TASK OBJECTIVE: Which lines in the records below hold the word "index"? Copy each of them.

SUPPLIED RECORDS:

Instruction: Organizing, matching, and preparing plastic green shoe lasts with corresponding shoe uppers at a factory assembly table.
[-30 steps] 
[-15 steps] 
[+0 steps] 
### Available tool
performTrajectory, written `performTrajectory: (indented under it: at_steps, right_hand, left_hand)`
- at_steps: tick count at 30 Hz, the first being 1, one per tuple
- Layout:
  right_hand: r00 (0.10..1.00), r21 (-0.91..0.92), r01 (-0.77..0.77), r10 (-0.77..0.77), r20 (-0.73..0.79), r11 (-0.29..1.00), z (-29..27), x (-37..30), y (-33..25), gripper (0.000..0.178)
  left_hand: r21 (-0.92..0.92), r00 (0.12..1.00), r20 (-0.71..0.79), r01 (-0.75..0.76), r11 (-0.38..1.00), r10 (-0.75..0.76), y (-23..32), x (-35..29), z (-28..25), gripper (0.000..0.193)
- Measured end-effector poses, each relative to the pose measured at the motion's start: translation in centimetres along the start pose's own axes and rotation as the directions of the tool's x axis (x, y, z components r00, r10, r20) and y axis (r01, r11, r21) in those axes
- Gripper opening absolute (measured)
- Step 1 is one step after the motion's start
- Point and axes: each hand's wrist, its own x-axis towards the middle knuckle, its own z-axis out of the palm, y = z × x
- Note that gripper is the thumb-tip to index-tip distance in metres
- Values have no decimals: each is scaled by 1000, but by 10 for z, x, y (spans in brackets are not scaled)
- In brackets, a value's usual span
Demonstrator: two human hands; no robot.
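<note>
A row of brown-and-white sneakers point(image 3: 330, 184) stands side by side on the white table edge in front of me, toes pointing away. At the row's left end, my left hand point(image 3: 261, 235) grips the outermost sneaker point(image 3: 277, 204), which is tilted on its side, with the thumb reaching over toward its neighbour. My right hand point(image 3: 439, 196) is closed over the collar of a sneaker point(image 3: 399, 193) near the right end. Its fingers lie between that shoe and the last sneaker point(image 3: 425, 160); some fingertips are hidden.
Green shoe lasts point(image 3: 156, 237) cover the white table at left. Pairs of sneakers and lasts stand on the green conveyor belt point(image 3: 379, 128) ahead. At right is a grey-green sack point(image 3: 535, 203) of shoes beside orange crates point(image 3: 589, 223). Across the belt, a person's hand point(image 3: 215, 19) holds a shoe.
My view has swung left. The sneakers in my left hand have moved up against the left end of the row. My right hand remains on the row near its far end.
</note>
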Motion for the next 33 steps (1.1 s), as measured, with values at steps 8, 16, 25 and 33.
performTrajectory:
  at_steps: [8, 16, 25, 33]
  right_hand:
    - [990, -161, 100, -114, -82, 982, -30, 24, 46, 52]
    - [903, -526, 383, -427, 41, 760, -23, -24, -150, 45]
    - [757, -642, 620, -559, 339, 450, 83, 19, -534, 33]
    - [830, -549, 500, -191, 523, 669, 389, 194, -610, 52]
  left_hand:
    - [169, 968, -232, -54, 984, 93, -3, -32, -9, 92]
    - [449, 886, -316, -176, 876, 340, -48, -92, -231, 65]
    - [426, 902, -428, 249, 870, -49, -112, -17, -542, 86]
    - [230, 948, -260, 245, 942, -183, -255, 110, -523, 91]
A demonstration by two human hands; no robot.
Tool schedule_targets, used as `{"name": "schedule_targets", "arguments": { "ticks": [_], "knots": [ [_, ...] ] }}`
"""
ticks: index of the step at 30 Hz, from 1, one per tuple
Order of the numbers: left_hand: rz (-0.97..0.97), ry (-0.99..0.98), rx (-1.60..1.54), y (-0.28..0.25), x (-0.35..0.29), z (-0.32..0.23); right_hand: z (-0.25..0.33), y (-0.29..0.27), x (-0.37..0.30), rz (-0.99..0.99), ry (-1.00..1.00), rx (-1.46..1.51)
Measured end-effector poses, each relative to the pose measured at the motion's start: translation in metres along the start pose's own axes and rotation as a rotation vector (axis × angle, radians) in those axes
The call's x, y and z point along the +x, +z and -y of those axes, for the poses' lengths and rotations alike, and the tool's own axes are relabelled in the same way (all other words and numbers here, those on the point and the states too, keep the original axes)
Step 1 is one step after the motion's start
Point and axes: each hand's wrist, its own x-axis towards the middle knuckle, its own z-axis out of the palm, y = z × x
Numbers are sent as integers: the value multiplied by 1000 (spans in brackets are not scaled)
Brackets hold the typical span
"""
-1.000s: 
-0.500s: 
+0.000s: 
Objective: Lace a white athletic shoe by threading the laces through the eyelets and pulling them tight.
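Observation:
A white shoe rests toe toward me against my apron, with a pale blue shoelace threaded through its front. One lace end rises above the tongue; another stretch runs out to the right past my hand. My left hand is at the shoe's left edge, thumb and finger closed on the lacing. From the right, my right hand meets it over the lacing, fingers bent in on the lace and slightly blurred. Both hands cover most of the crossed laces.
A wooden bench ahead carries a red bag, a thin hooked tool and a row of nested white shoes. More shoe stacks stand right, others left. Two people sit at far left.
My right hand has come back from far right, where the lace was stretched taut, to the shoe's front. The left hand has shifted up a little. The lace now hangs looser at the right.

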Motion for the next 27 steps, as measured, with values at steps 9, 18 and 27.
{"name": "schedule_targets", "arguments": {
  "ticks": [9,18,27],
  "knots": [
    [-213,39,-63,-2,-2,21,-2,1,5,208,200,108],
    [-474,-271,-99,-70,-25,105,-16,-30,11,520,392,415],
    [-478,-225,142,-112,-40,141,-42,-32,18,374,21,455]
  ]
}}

FINAL ANSWER:
- Note that gripper is the thumb-tip to index-tip distance in metres
ticks: index of the step at 30 Hz, from 1, one per tuple

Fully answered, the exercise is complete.